Which lines run from the one containing "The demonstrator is" through the end of the material? Reproduce them exactly.
-------- Material provided --------
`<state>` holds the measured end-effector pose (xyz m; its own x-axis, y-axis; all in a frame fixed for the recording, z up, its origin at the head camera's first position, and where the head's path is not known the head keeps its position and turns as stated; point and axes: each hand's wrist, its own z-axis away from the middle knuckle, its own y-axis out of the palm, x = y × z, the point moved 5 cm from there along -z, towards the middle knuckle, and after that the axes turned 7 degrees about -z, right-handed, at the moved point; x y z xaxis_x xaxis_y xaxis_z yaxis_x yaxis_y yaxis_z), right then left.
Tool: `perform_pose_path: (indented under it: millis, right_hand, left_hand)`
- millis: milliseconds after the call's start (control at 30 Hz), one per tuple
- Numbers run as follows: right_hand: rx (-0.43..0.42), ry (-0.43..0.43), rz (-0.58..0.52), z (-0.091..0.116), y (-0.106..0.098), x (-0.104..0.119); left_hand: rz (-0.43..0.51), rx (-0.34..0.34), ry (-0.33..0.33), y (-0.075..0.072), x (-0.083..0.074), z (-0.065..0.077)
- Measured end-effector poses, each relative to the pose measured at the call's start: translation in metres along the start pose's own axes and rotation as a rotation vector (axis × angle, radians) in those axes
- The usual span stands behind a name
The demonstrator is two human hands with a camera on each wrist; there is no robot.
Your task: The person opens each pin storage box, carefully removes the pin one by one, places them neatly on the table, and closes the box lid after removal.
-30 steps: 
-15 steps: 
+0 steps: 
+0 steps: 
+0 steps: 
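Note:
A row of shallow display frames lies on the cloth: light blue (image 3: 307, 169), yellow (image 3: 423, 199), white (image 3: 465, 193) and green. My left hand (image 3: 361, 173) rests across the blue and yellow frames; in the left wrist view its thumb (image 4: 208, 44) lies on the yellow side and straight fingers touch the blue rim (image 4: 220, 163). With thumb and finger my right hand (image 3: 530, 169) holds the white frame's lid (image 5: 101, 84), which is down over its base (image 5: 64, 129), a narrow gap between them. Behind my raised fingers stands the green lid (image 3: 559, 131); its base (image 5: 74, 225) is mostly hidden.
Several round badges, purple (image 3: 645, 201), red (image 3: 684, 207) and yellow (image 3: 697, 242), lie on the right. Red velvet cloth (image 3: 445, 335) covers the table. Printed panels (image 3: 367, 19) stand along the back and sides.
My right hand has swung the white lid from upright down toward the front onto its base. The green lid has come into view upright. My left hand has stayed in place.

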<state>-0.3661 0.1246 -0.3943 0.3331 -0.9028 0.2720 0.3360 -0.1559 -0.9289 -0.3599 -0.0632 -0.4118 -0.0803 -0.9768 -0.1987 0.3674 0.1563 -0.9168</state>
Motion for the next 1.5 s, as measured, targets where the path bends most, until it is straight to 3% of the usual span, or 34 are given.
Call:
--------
= Answer space =
The demonstrator is two human hands with a camera on each wrist; there is no robot.
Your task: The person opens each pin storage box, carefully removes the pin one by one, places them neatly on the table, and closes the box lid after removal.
-30 steps: 
-15 steps: 
+0 steps: 
+0 steps: 
+0 steps: 
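Note:
A row of shallow display frames lies on the cloth: light blue (image 3: 307, 169), yellow (image 3: 423, 199), white (image 3: 465, 193) and green. My left hand (image 3: 361, 173) rests across the blue and yellow frames; in the left wrist view its thumb (image 4: 208, 44) lies on the yellow side and straight fingers touch the blue rim (image 4: 220, 163). With thumb and finger my right hand (image 3: 530, 169) holds the white frame's lid (image 5: 101, 84), which is down over its base (image 5: 64, 129), a narrow gap between them. Behind my raised fingers stands the green lid (image 3: 559, 131); its base (image 5: 74, 225) is mostly hidden.
Several round badges, purple (image 3: 645, 201), red (image 3: 684, 207) and yellow (image 3: 697, 242), lie on the right. Red velvet cloth (image 3: 445, 335) covers the table. Printed panels (image 3: 367, 19) stand along the back and sides.
My right hand has swung the white lid from upright down toward the front onto its base. The green lid has come into view upright. My left hand has stayed in place.
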
<state>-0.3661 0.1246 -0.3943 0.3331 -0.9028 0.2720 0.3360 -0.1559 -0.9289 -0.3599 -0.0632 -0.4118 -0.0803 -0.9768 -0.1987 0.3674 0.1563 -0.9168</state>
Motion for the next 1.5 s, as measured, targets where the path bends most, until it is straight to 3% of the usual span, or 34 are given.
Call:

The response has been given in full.